(Dataset items)
########

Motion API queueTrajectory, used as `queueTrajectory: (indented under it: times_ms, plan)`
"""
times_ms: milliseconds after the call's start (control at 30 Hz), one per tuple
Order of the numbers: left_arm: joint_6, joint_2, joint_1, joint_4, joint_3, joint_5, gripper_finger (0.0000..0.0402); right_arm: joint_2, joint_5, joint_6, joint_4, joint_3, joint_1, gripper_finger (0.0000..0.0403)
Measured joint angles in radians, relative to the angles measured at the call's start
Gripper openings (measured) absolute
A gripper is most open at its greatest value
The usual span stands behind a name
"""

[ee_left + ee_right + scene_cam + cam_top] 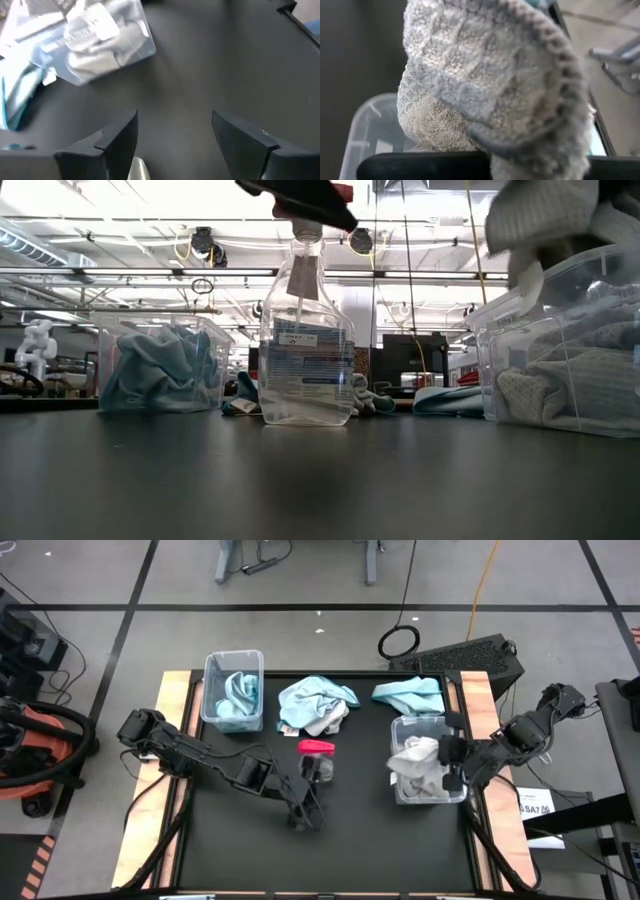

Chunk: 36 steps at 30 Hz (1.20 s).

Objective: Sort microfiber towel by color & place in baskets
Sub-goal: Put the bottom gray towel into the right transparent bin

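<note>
High view shows two clear plastic rectangular baskets: one (211, 665) holding blue towels, one (402, 724) holding grey. Right gripper (447, 762) pinches a grey microfiber towel (415, 755) over the latter; left gripper (308, 810) is spread.

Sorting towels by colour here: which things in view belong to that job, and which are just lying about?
Job:
- left basket, holding blue towels
- right basket, holding grey towels
- grey towel, pinched in the right pincer over that basket
- mixed blue and grey towel pile
- blue towel at the back right
- left pincer, open and empty

Lying about:
- clear spray bottle
</note>
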<state>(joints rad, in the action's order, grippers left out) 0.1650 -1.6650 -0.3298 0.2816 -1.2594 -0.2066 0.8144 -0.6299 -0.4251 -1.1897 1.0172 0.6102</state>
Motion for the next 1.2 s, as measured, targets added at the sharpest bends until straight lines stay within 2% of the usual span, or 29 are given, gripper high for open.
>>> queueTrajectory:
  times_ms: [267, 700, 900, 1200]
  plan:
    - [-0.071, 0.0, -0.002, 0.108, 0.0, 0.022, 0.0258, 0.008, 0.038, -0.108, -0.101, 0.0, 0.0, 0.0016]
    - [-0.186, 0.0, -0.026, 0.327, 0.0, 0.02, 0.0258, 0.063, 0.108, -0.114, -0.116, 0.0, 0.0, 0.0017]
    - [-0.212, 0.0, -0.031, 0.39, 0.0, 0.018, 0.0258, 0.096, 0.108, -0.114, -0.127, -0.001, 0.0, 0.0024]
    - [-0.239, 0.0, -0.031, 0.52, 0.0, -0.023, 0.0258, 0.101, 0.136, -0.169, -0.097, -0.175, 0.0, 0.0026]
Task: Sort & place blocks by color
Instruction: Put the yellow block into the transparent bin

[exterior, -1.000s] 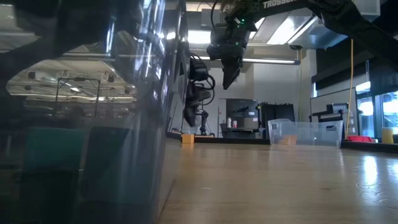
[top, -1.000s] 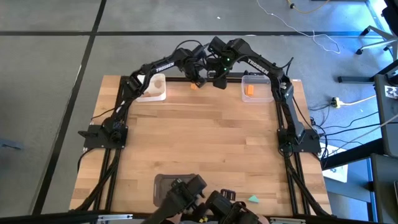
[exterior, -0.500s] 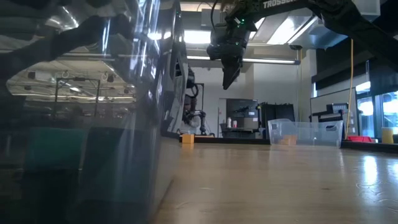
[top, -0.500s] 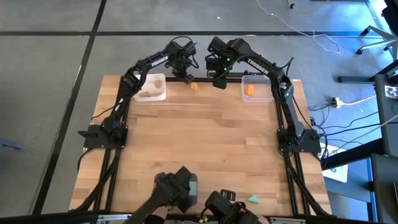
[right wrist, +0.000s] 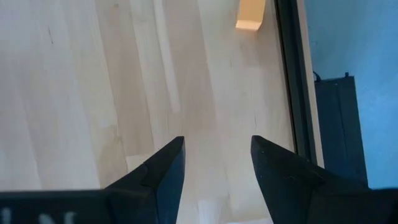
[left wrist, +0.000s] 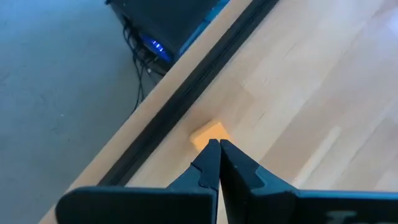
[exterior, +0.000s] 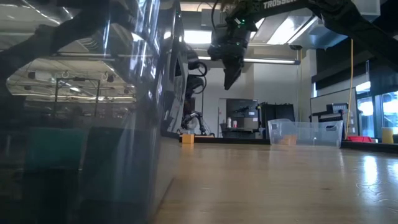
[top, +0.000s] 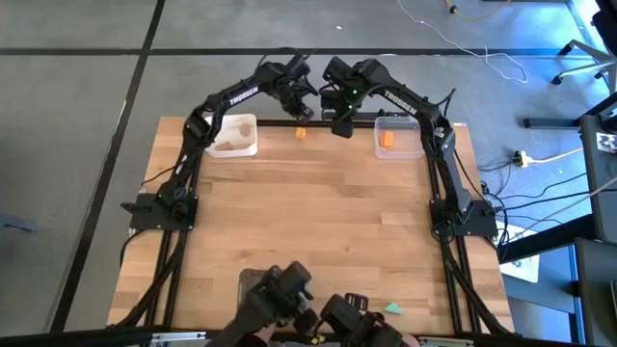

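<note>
Left gripper (top: 305, 109) swung back over orange block (top: 301, 134), apparently empty.

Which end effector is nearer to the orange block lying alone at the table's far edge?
Left. The left end effector hangs shut right above the orange block; the right end effector hangs open a bit farther off.

The wooden worktop (top: 318, 212) stands on a grey floor (top: 77, 116) marked with dark seam lines. White and black cables (top: 482, 48) trail across the floor beside it. In the low view, ceiling light panels (exterior: 286, 28) and dark equipment racks (exterior: 273, 115) occupy the room behind.
</note>
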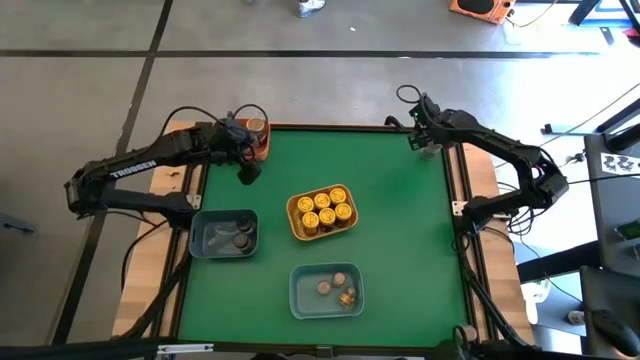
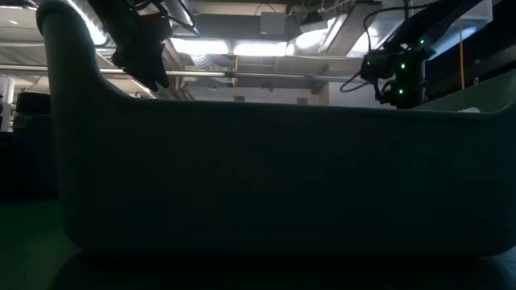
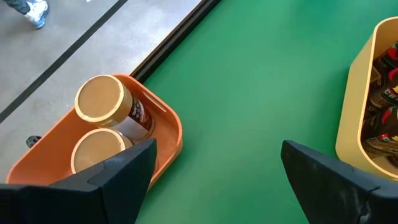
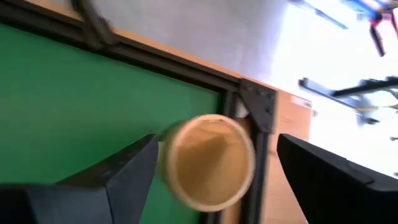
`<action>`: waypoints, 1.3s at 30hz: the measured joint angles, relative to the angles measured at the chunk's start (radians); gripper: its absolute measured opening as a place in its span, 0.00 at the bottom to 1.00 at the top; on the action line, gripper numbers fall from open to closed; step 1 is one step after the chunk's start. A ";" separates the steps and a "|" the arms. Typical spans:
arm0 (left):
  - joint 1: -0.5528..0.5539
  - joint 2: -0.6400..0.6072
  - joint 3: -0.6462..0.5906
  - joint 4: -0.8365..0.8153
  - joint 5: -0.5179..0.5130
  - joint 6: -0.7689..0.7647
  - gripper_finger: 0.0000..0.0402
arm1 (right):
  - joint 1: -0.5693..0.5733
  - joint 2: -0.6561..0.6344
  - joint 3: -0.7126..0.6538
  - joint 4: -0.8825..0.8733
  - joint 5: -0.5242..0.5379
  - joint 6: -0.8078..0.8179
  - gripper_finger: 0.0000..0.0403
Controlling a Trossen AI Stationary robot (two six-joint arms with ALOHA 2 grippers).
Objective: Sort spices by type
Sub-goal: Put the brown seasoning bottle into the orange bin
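Note:
My left gripper [image 1: 248, 172] hovers open over the green mat beside the orange tray [image 1: 262, 150], at the table's far left corner. That tray [image 3: 168, 134] holds two tan-lidded jars [image 3: 102, 102], which stand upright in it. My right gripper [image 4: 214, 177] is open at the far right corner, pointing down. Its fingers stand on either side of a single tan-lidded jar [image 4: 208, 162], which stands upright on the mat [image 1: 430, 150]. Other jars sit in the yellow tray [image 1: 322, 212] and in the two blue trays. My right gripper comes down from above around the lone tan-lidded jar. One finger [image 4: 134, 168] stands right beside the jar's side [image 4: 163, 155]. I cannot tell whether it touches the jar. The jar stands on the mat.
The yellow tray in the middle holds several yellow-lidded jars. A blue tray [image 1: 224, 233] on the left holds dark-lidded jars, and another blue tray [image 1: 327, 290] near the front edge holds a few mixed jars. A dark tray wall [image 2: 266, 185] fills the low view. Bare mat lies between the trays.

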 joint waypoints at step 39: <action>-0.083 0.000 -0.003 0.006 0.001 0.037 0.85 | 0.009 0.032 0.000 -0.096 -0.084 -0.059 0.77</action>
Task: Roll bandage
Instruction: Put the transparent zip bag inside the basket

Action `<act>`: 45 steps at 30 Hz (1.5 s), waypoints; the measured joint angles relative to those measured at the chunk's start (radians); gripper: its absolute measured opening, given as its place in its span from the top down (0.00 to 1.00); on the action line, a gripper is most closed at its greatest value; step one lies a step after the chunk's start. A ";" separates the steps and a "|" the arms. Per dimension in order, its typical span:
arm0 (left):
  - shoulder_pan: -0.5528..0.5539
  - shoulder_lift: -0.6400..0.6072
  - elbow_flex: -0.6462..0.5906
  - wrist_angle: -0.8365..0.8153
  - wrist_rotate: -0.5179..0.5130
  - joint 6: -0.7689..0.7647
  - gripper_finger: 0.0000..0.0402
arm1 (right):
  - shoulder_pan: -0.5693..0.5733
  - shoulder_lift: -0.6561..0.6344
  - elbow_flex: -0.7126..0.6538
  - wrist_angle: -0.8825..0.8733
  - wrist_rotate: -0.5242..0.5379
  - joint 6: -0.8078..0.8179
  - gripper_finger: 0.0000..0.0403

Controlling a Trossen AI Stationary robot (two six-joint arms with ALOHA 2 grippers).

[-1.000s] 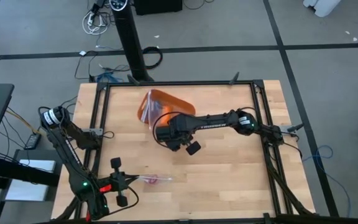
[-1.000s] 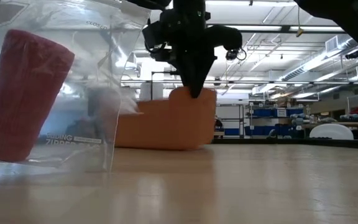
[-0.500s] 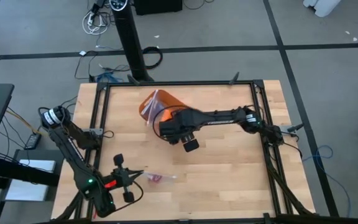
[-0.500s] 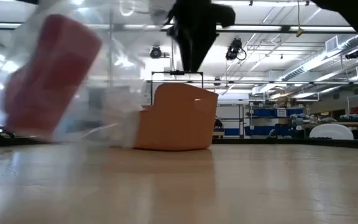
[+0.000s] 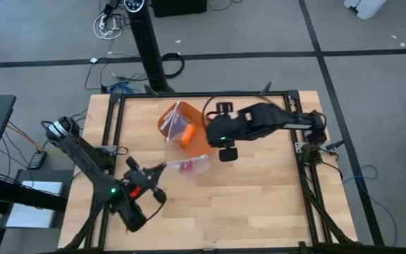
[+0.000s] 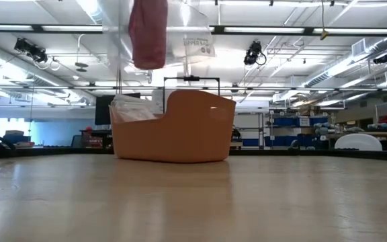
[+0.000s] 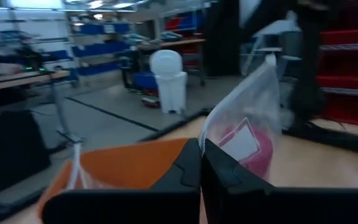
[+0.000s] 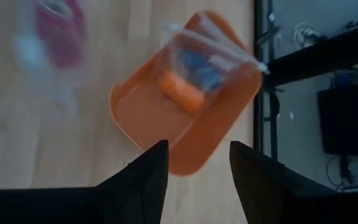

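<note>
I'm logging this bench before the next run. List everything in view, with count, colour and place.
bandage: one, magenta-pink roll, inside the clear bag, lifted off the table
clear bag: one, transparent, hanging from the left gripper beside the bin
bin: one, orange, on the table's far side
second bag: one, clear, lying in the bin with an orange piece inside
table: one, light wood
left gripper: shut on the clear bag's edge
right gripper: open, above the bin

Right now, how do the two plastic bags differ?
The raised bag hangs above the table, pinched in the left gripper's shut fingers; the other bag lies in the orange bin. The raised bag holds the pink bandage; the other bag an orange object. Both are clear.
</note>
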 joint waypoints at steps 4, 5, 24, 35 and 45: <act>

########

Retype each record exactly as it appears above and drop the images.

_The completed task:_
Motion API queueTrajectory, used as `queueTrajectory: (indented under it: times_ms, plan)`
"""
times_ms: milliseconds after the call's start (control at 30 Hz), one per tuple
Order of the numbers: left_arm: joint_6, joint_2, joint_1, joint_4, joint_3, joint_5, gripper_finger (0.0000..0.0402); right_arm: joint_2, joint_5, joint_6, joint_4, joint_3, joint_1, gripper_finger (0.0000..0.0403)
Measured joint angles in radians, relative to the angles measured at the call's start
Gripper openings (measured) absolute
A gripper is most open at its greatest value
The usual span stands behind a name
"""

[ee_left + ee_right + scene_cam + cam_top] 

Chunk: 36 steps at 30 Hz (1.20 s).

Objective: Sort microfiber towel by color & place in baskets
Sub-goal: Put the bottom gray towel into the right transparent bin

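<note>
High view shows two clear plastic rectangular baskets: one (211, 665) holding blue towels, one (402, 724) holding grey. Right gripper (447, 762) pinches a grey microfiber towel (415, 755) over the latter; left gripper (308, 810) is spread.

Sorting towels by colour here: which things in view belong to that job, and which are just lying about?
Job:
- left basket, holding blue towels
- right basket, holding grey towels
- grey towel, pinched in the right pincer over that basket
- mixed blue and grey towel pile
- blue towel at the back right
- left pincer, open and empty

Lying about:
- clear spray bottle
</note>
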<state>(joints rad, in the action's order, grippers left out) 0.1650 -1.6650 -0.3298 0.2816 -1.2594 -0.2066 0.8144 -0.6299 -0.4251 -1.1897 1.0172 0.6102</state>
Motion for the next 1.2 s, as measured, targets added at the sharpest bends until straight lines stay within 2% of the usual span, or 29 are given, gripper high for open.
>>> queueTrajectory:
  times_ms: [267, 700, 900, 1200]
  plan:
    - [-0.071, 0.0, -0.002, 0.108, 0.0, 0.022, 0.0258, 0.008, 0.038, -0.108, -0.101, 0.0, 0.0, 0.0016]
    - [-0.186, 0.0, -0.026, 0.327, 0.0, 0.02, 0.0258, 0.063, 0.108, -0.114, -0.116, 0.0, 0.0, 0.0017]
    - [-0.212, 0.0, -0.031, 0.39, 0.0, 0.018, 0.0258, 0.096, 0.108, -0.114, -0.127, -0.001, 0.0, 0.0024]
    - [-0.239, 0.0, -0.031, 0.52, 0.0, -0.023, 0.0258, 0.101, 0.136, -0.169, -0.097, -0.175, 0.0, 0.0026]
Task: Sort & place blocks by color
Instruction: Put the yellow block into the transparent bin

[exterior, -1.000s] 
[top, -1.000s] 
[exterior, -0.500s] 
[top, -0.500s] 
[right wrist, +0.000s] 
[left wrist, +0.000s] 
[exterior, +0.000s] 
[top, +0.000s] 

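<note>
Left gripper (top: 305, 109) swung back over orange block (top: 301, 134), apparently empty.

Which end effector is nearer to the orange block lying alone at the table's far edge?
Left. The left end effector hangs shut right above the orange block; the right end effector hangs open a bit farther off.

The wooden worktop (top: 318, 212) stands on a grey floor (top: 77, 116) marked with dark seam lines. White and black cables (top: 482, 48) trail across the floor beside it. In the low view, ceiling light panels (exterior: 286, 28) and dark equipment racks (exterior: 273, 115) occupy the room behind.
</note>
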`<action>`: waypoints, 1.3s at 30hz: the measured joint angles, relative to the angles measured at the chunk's start (radians); gripper: its absolute measured opening as a place in its span, 0.00 at the bottom to 1.00 at the top; on the action line, gripper numbers fall from open to closed; step 1 is one step after the chunk's start. A ";" separates the steps and a "|" the arms. Typical spans:
arm0 (left):
  - joint 1: -0.5528..0.5539
  - joint 2: -0.6400..0.6072
  - joint 3: -0.6462..0.5906
  - joint 4: -0.8365..0.8153
  - joint 5: -0.5179..0.5130
  - joint 6: -0.7689..0.7647
  - gripper_finger: 0.0000..0.0402
arm1 (right):
  - joint 1: -0.5693..0.5733
  - joint 2: -0.6561..0.6344
  - joint 3: -0.7126..0.6538
  - joint 4: -0.8825..0.8733
  - joint 5: -0.5242..0.5379
  - joint 6: -0.8078..0.8179
  - gripper_finger: 0.0000..0.0403
Controlling a Trossen AI Stationary robot (two six-joint arms with ALOHA 2 grippers).
Objective: Sort spices by type
Sub-goal: Put the brown seasoning bottle into the orange bin
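Note:
My left gripper [image 1: 248, 172] hovers open over the green mat beside the orange tray [image 1: 262, 150], at the table's far left corner. That tray [image 3: 168, 134] holds two tan-lidded jars [image 3: 102, 102], which stand upright in it. My right gripper [image 4: 214, 177] is open at the far right corner, pointing down. Its fingers stand on either side of a single tan-lidded jar [image 4: 208, 162], which stands upright on the mat [image 1: 430, 150]. Other jars sit in the yellow tray [image 1: 322, 212] and in the two blue trays. My right gripper comes down from above around the lone tan-lidded jar. One finger [image 4: 134, 168] stands right beside the jar's side [image 4: 163, 155]. I cannot tell whether it touches the jar. The jar stands on the mat.
The yellow tray in the middle holds several yellow-lidded jars. A blue tray [image 1: 224, 233] on the left holds dark-lidded jars, and another blue tray [image 1: 327, 290] near the front edge holds a few mixed jars. A dark tray wall [image 2: 266, 185] fills the low view. Bare mat lies between the trays.
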
 joint waypoints at step 39: <action>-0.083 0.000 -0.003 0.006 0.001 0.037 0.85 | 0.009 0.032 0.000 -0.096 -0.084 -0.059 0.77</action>
Task: Roll bandage
Instruction: Put the transparent zip bag inside the basket

Action `<act>`: 45 steps at 30 Hz (1.5 s), waypoints; the measured joint angles relative to those measured at the chunk's start (radians); gripper: its absolute measured opening, given as its place in its span from the top down (0.00 to 1.00); on the action line, a gripper is most closed at its greatest value; step one lies a step after the chunk's start. A ";" separates the steps and a "|" the arms. Per dimension in order, its typical span:
arm0 (left):
  - shoulder_pan: -0.5528..0.5539
  - shoulder_lift: -0.6400..0.6072
  - elbow_flex: -0.6462..0.5906
  - wrist_angle: -0.8365..0.8153
  - wrist_rotate: -0.5179..0.5130
  - joint 6: -0.7689..0.7647
  - gripper_finger: 0.0000..0.0402
arm1 (right):
  - shoulder_pan: -0.5693..0.5733
  - shoulder_lift: -0.6561..0.6344
  - elbow_flex: -0.7126..0.6538
  - wrist_angle: -0.8825..0.8733
  - wrist_rotate: -0.5242..0.5379
  - joint 6: -0.8078..0.8179
  - gripper_finger: 0.0000..0.0403

Controlling a Trossen AI Stationary robot (two six-joint arms with ALOHA 2 grippers).

[-1.000s] 
[-1.000s] 
[-0.500s] 
[-0.500s] 
[+0.000s] 
[+0.000s] 
[+0.000s] 
[+0.000s] 

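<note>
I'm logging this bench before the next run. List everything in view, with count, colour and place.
bandage: one, magenta-pink roll, inside the clear bag, lifted off the table
clear bag: one, transparent, hanging from the left gripper beside the bin
bin: one, orange, on the table's far side
second bag: one, clear, lying in the bin with an orange piece inside
table: one, light wood
left gripper: shut on the clear bag's edge
right gripper: open, above the bin

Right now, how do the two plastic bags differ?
The raised bag hangs above the table, pinched in the left gripper's shut fingers; the other bag lies in the orange bin. The raised bag holds the pink bandage; the other bag an orange object. Both are clear.
</note>
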 joint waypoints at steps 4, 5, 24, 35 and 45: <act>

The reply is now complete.